SenseTime, the Chinese AI giant best known for facial recognition, has unveiled SenseNova U1, an image model that promises to revolutionise how machines perceive and process visual information. Unlike traditional models that convert images into text before processing, SenseNova U1 handles images directly, significantly speeding up computation and reducing energy consumption.
Dahua Lin, co-founder and chief scientist of SenseTime, claims the new model's native image processing capabilities will enable robots to better understand complex environments. This is crucial as China experiences a humanoid robot boom; SenseTime hopes this advancement will help it catch up with both domestic and Western competitors.

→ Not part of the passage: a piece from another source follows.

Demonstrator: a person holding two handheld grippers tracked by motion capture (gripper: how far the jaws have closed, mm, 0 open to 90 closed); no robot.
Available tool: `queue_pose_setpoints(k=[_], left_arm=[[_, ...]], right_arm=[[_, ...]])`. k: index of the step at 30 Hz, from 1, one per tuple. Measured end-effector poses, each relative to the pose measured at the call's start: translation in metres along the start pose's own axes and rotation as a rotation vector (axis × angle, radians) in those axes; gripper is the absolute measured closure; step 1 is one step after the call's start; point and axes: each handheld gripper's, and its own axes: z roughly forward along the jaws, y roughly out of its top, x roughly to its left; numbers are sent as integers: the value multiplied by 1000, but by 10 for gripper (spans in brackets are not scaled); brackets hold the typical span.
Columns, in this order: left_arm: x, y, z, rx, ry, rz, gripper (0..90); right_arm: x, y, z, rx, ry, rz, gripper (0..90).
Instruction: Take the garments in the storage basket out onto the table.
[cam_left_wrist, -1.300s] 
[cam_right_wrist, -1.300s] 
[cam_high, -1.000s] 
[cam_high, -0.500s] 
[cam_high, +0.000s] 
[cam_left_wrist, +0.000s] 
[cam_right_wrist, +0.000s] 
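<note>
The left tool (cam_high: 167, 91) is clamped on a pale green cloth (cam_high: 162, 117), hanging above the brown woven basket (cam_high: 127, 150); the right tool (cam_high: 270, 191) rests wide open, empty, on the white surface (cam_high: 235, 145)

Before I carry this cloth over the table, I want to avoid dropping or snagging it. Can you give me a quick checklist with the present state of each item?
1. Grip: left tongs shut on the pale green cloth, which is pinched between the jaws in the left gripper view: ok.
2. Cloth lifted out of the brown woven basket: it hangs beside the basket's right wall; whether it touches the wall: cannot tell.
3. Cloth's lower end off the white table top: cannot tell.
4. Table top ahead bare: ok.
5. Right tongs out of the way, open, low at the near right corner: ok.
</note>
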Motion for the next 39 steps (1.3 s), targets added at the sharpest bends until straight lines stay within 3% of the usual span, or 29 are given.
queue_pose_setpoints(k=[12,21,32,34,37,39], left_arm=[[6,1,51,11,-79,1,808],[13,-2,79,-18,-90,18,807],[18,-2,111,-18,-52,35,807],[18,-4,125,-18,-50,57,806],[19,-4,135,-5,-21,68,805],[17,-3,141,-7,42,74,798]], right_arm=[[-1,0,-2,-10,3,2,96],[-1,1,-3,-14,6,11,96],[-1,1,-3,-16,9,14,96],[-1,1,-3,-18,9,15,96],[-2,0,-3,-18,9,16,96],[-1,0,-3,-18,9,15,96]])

Releasing U1 as open source on platforms like Hugging Face and GitHub, SenseTime aims to foster collaboration with international researchers despite geopolitical tensions. Lin asserts that the speed of iteration, rather than proprietary models, is now key in AI development. The company has also secured support from 10 Chinese chip designers, indicating their commitment to using locally produced technology.
Despite these advancements, SenseTime’s progress is still hampered by US sanctions and export controls on advanced chips, which are currently dominated by Western firms like Nvidia. However, Lin remains optimistic about the potential of SenseNova U1 in robotics and other applications, believing it could help robots act faster and make fewer mistakes.